Beijing: China’s foreign direct investment in August fell to a low not seen in at least two and a half years, underscoring the challenges to growth facing the world’s second-biggest economy.

The weak investment data comes as China’s economic growth appears to be hitting a soft patch after a bounce in June, with indicators ranging from imports to industrial output and investment all pointing to sluggish activity.

China attracted $7.2 billion (Dh26.44 billion) in foreign direct investment in August, the Commerce Ministry said on Tuesday, down 14 per cent from a year earlier and at a level not seen since at least February 2012.

That left China with $78.3 billion of FDI in the first eight months of 2014, down 1.8 per cent from a year earlier.

“It reflects the downward pressure on the manufacturing sector,” said Zhou Hao, an ANZ economist. “The manufacturing sector has not been doing well so it’s logical that companies are reducing their investment.”

FDI is an important gauge of the health of the external economy, to which China’s vast factory sector is oriented, but it is a small contributor to overall capital flows compared with exports, which were worth about $2 trillion in 2013.

China startled global investors last weekend when it released data that showed factory output growing at its slackest pace in six years in August, stoking fears its economy was sliding deeper into a bruising downturn and causing some economists to trim their 2014 growth forecasts.

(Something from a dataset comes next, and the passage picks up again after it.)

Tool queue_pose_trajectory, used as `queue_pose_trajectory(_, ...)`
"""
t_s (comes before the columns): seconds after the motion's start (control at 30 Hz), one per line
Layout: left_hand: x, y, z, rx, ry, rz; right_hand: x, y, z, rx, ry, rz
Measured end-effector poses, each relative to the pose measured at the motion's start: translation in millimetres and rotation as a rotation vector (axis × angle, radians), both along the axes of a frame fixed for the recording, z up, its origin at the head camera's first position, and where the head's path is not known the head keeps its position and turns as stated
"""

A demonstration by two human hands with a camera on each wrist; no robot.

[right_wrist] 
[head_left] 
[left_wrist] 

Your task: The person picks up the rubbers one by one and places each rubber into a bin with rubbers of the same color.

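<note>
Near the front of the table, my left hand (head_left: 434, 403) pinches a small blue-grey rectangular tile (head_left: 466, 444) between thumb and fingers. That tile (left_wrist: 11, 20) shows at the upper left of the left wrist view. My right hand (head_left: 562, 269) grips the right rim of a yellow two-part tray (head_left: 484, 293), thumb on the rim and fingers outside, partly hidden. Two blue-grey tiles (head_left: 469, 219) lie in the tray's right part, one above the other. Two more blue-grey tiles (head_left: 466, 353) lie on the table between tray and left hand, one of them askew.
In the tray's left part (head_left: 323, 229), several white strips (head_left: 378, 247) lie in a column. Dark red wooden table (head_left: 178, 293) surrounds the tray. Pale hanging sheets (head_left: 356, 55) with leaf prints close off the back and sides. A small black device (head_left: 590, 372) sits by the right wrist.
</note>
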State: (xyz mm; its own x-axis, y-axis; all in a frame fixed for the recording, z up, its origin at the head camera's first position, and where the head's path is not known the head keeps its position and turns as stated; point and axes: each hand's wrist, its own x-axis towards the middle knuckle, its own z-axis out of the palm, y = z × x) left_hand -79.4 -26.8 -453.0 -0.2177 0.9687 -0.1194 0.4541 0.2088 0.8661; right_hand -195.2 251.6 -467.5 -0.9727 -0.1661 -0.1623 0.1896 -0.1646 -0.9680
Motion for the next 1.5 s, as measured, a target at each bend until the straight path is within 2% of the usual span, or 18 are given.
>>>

And even though data suggests that sluggish domestic demand is now a bigger drag on China’s economy compared with buoyant exports, Shen Danyang, spokesperson at the commerce ministry, said the trade sector too is vulnerable to a cooldown.

“We are not sure foreign trade can certainly sustain the high growth rate seen recently in coming months because there are still a lot of uncertain factors in external and domestic markets,” Shen told reporters at a monthly media briefing.

Helped by a firmer US economy, China’s exports have picked up recently to be a rare source of cheer in an otherwise gloomy data landscape.

Figures this month showed exports in August jumped 9.4 per cent from a year earlier while imports fell for the second consecutive month, raising concerns that tepid domestic demand exacerbated by a cooling housing market was increasingly weighing on the economy.

SERVICES INFLOWS

FDI inflows in China have maintained steady growth every year since the country joined the World Trade Organisation in 2001. Inflows reached a record high of $118 billion in 2013.

Defending China’s ongoing anti-trust investigations that have involved at least 30 foreign companies including Microsoft, Shen said the decline in FDI was not linked to the country’s anti-monopoly probes.

Chinese authorities saw no abnormal outflows in foreign capital, Shen said.

In the first eight months of the year, China’s services sector attracted $43.3 billion of FDI, up 8.9 per cent from a year ago and faring much better than the manufacturing industry, where FDI dropped 15.7 per cent from a year ago to $27.5 billion.

Shen said China would continue to support imports of advanced technology and equipment and was studying ways to increase the financial aid for such importers.

Among the 10 countries that were the biggest sources of China’s FDI, investment from South Korea surged 31.3 per cent on an annual basis and that from Britain leapt 18.9 per cent.

In contrast, investment from Japan plunged 43.3 per cent from a year earlier while FDI from the United States and European Union dropped between 17-18 per cent each.

China’s non-financial direct outbound investment rose 15.3 per cent in the first eight months from a year earlier to $65.2 billion.